Most recently, HAUS3 has been found to be mutated in breast cancer (35). When UPCI:SCC114 cells were transiently transfected with GFP-HAUS31–525, one of the mutant HAUS3 forms identified in breast cancer patients, γ-tubulin did not localize to spindle microtubules (Fig. 4B). Moreover, expression of GFP-HAUS31–525 induced spindle multipolarity in UPCI:SCC114 cells (Fig. 4B).

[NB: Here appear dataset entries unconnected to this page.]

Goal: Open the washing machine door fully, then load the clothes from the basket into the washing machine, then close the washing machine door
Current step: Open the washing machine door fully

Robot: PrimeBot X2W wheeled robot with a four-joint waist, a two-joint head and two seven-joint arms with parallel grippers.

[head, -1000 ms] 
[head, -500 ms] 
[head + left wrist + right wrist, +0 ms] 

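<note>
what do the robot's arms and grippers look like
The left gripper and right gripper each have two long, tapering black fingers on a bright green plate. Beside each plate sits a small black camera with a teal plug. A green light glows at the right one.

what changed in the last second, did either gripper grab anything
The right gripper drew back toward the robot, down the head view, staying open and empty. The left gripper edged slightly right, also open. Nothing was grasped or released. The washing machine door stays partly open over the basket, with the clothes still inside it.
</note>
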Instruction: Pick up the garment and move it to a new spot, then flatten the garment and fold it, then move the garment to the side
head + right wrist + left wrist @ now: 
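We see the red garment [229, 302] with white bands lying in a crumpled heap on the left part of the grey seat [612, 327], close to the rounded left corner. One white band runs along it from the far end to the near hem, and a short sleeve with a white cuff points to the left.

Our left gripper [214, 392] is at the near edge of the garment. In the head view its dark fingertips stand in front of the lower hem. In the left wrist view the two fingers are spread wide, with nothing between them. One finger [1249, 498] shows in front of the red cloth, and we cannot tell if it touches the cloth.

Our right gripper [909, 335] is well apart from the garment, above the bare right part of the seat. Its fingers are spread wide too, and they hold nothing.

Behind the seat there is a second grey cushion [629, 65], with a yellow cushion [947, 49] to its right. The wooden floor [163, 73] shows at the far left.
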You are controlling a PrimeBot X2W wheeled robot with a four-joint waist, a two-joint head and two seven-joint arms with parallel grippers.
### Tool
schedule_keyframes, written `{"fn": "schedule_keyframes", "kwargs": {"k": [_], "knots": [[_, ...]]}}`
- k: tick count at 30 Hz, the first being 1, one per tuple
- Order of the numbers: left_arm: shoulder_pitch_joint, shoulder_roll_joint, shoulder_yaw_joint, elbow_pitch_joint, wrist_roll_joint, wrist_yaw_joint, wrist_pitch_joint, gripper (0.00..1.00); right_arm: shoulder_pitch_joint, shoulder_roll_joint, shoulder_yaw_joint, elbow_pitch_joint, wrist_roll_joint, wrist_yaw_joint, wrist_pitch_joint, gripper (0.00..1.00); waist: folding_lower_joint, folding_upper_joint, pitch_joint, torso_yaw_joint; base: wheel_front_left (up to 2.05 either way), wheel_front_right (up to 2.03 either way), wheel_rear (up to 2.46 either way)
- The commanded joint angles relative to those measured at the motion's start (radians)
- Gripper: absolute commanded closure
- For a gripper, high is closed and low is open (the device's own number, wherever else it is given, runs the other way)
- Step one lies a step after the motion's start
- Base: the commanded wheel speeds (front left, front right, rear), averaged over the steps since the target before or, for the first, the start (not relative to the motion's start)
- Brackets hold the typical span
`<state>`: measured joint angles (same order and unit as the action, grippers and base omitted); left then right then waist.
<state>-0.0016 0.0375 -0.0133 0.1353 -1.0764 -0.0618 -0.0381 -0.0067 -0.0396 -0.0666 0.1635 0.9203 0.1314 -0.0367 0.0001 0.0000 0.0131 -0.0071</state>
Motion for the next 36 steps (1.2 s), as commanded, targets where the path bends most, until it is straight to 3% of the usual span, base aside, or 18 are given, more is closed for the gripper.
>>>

CEP164 is required for spindle pole integrity

CEP164 was identified as one of the strongest hits in our screen (Table 1 and table S2). CEP164 is a newly identified centrosomal protein whose depletion impairs primary cilium formation (36). It localizes to the distal appendages of mature centrioles. Centriolar appendages serve as microtubule-anchoring structures of the centrosome. Knockdown of CEP164 leads to a strong induction of spindle multipolarity in normal BJ fibroblasts and hTERT-RPE-1 cells and, in contrast to most other proteins that we identified as hits, to multipolar spindles with centrioles at only two spindle poles (Fig. 1E, Table 1, and fig. S4). Time-lapse imaging revealed that, contrary to the situation in control cells, during early mitosis in CEP164-depleted UPCI:SCC114 cells, microtubule seeds that are nucleated at extracentrosomal sites are not integrated into a bipolar spindle array, resulting in spindle multipolarity (Fig. 5A). Later, bipolar spindles disintegrate, with additional acentrosomal poles emerging by separation of microtubule bundles from spindle poles, resulting in metaphase arrest with prolongation of mitosis to 505 ± 131 min as compared to 133 ± 15 min after mock treatment (Fig. 5B).

Fig. 5

CEP164 is required for bipolar spindle formation. (A) GFP–α-tubulin–expressing UPCI:SCC114 cells transfected with luciferase (LUC)– or CEP164-specific siRNA were subjected to continuous time-lapse video microscopy 24 hours after transfection. Contrary to cells transfected with CEP164-specific siRNA (bottom panel), in control cells transfected with luciferase-specific siRNA microtubule seeds (arrows) were transported toward the poles, resulting in a bipolar spindle (top panel). (B) CEP164 is required for spindle pole integrity. GFP–α-tubulin–expressing UPCI:SCC114 cells transfected with CEP164-specific siRNA were subjected to continuous time-lapse video microscopy 24 hours after transfection. Depletion of CEP164 causes disintegration of spindle poles during metaphase. Scale bars, 5 μm. Time is shown in minutes.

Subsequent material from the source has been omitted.